A supporto di questa linea c’è anche uno studio realizzato nel 2022 da Smart Land per conto di Confartigianato Padova, secondo cui la copertura dei tetti dei capannoni della provincia con pannelli fotovoltaici sarebbe sufficiente a soddisfare l’84,5% del fabbisogno energetico delle aziende locali, senza sottrarre un solo metro quadrato di terreno agricolo.
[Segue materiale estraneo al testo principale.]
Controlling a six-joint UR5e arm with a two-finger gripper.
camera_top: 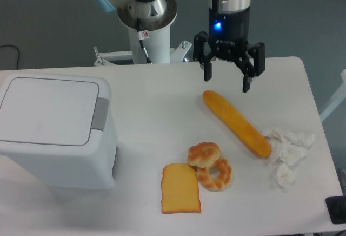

Lo stesso approccio è stato ripreso anche da ricerche commissionate da altre realtà dell’associazione in regioni come Marche e Sardegna, a conferma della praticabilità della strada indicata.
Dall’Aglio ha ricordato che la provincia di Padova è già maglia nera in Veneto per il consumo di suolo, con un valore pari al 18,7%, contro una media nazionale che si ferma al 7,1% e una media regionale dell’11,9%. Numeri che rendono urgente un’inversione di tendenza e che rafforzano la necessità di proteggere le aree agricole residue, considerate un patrimonio da preservare anche in ottica di sostenibilità futura.
Il tema riguarda inoltre il grande numero di capannoni inutilizzati presenti nel territorio padovano: ben 1.663, secondo le rilevazioni di Smart Land. Per alcuni di essi è possibile ipotizzare un ritorno a funzioni produttive, ma per molti altri si tratta di strutture destinate a rimanere vuote. In questo quadro, la possibilità di installare impianti fotovoltaici diventa una prospettiva concreta per trasformare spazi inattivi in risorse per la collettività.
Affinché questa strategia diventi davvero efficace, Confartigianato sottolinea la necessità di politiche mirate e incentivi che rendano economicamente vantaggiosa la scelta per le imprese. Solo così, sostiene l’associazione, sarà possibile accelerare la transizione energetica, ridurre la dipendenza dall’estero e allo stesso tempo rispettare l’ambiente e il territorio.